‘Captain Canada’ aiming for record 11th Olympic appearance in Rio, aged 69

Show jumper Ian Millar, whose first Games were Munich 1972, has helped his nation qualify for Rio 2016.

He is known as Captain Canada. There is a statue of him and his horse Big Ben in a park in his home town of Perth, Ontario. It is not surprising. Ian Millar, already a legend in show jumping, etched his name into sporting history at London 2012, setting a new record for the most appearances in Olympic Games when he surpassed Austrian sailor Hubert Raudaschl’s nine. Now the 69-year-old hopes to make it 11 at the Rio 2016 Games.

While the Canadian equestrian team has yet to be selected, Millar pushed his case by helping Canada win team gold at last year’s Pan-American Games in Toronto, earning them a place in Rio. There is a Facebook page calling for him to be flag bearer at the Maracanã Stadium, and the man himself has clearly lost none of determination.

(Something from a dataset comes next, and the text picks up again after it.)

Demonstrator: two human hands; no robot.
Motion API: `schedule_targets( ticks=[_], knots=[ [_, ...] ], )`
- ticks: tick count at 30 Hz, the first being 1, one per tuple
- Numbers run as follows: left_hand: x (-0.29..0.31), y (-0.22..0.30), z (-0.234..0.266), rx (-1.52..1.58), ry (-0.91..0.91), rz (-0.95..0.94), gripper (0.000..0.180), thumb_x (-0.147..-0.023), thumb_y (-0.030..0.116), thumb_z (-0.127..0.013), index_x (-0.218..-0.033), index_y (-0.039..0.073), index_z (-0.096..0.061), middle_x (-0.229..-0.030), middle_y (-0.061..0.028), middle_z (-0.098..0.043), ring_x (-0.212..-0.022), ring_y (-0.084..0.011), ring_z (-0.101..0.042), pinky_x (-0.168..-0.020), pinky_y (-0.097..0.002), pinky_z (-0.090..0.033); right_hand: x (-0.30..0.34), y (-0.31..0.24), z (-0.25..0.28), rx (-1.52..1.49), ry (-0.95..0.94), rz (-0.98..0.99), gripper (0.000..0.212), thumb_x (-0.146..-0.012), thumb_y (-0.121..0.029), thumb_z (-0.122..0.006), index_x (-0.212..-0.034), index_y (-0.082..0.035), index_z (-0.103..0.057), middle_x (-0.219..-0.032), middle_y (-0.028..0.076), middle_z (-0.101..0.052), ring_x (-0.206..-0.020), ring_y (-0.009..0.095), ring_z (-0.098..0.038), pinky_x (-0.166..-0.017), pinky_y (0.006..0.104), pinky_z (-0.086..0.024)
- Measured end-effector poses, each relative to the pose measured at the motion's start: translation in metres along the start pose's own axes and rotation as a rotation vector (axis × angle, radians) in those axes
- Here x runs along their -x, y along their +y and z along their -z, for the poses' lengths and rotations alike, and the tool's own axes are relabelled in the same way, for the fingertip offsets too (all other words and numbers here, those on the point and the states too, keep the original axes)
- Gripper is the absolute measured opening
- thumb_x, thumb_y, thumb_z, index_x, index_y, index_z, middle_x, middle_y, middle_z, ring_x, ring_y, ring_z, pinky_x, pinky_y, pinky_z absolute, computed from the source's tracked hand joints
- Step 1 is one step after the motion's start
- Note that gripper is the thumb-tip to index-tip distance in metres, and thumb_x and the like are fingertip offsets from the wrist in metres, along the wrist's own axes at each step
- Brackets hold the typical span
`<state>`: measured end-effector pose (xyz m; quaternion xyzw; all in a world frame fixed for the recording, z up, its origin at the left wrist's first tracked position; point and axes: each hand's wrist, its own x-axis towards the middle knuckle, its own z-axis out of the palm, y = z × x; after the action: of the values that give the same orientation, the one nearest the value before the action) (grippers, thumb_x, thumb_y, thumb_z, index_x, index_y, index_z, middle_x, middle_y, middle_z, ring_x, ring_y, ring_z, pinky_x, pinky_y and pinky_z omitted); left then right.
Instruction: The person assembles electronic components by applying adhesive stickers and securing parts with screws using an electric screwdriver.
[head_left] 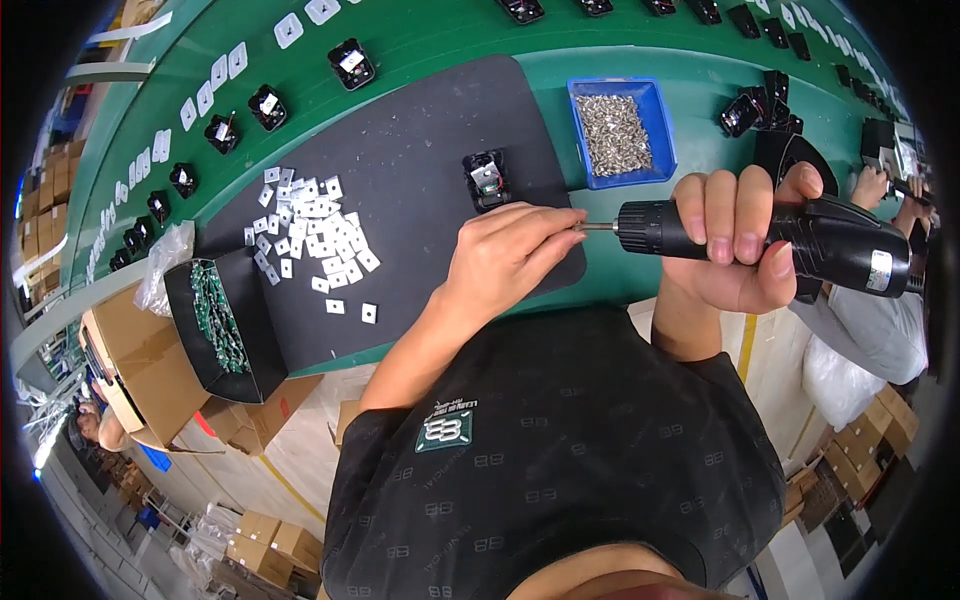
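seat the screw on the bit before you go to the part

your right hand is wrapped tight round the black electric screwdriver, fingers over the barrel and thumb under it, the tool lying level above the near edge of the desk. your left hand has its fingertips pinched together at the bit; whatever it holds there is too small to make out. keep the tool still and let the left fingers do the aligning, straight along the bit's axis, and keep off the trigger until they are clear. the small black part waits on the black mat, near its far right corner, just beyond your left hand. the blue bin of screws sits off the mat's right edge. the white plates lie mid-mat.
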<state>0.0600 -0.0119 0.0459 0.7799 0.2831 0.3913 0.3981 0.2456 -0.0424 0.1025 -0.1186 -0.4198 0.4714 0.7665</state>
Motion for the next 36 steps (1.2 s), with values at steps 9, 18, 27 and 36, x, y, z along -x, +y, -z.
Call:
schedule_targets(
  ticks=[9,18,27,36],
  knots=[
    [-0.001,-0.003,-0.002,-0.008,0.003,0.008,0.014,-0.075,0.006,-0.071,-0.088,0.001,-0.067,-0.083,-0.0094,-0.068,-0.070,-0.0227,-0.066,-0.062,-0.0302,-0.053,0.001,-0.004,-0.001,-0.001,0.000,0.008,0.047,-0.088,-0.018,-0.055,-0.129,-0.018,-0.032,-0.074,-0.001,-0.048,-0.064,0.013,-0.048,-0.064,0.0305,-0.041],
    [-0.007,-0.015,-0.004,-0.165,0.053,-0.042,0.018,-0.073,0.002,-0.071,-0.090,0.003,-0.069,-0.090,-0.0090,-0.069,-0.077,-0.0227,-0.066,-0.071,-0.0307,-0.052,0.002,-0.006,0.003,0.077,0.081,0.058,0.048,-0.087,-0.019,-0.054,-0.130,-0.016,-0.032,-0.072,0.000,-0.047,-0.061,0.012,-0.046,-0.064,0.0308,-0.041],
    [-0.005,-0.011,0.000,-0.199,0.027,-0.169,0.014,-0.068,0.006,-0.076,-0.077,0.004,-0.064,-0.075,-0.0059,-0.066,-0.065,-0.0206,-0.062,-0.061,-0.0310,-0.049,0.004,0.002,-0.003,0.118,0.099,0.030,0.052,-0.086,-0.020,-0.054,-0.132,-0.014,-0.030,-0.069,0.000,-0.045,-0.059,0.012,-0.045,-0.062,0.0303,-0.042],
    [-0.002,-0.017,-0.001,-0.217,0.042,-0.249,0.018,-0.066,0.012,-0.078,-0.074,0.006,-0.063,-0.073,-0.0016,-0.060,-0.066,-0.0175,-0.057,-0.058,-0.0301,-0.045,0.004,0.004,-0.004,0.108,0.065,0.012,0.052,-0.087,-0.019,-0.055,-0.133,-0.014,-0.031,-0.069,0.000,-0.045,-0.059,0.012,-0.046,-0.061,0.0299,-0.043]
  ],
)
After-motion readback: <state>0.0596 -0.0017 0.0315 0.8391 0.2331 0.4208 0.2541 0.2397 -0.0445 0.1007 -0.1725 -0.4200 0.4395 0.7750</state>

“My motivation stems from my love of horses and passion for sport. My commitment to both is as strong today as it was when I first started”

Ian Millar


Millar, however, was very much focused on practical preparations rather than emotional appeals when rio2016.com asked him about the prospect of competing in Brazil. “The focus of my preparation for the 2016 Games centres around my horses,” he said in his emailed reply. “Dixson is my most experienced partner and at major championships such experience is a great asset. We have a conditioning and competition schedule outlined for Dixson leading up to the Games.”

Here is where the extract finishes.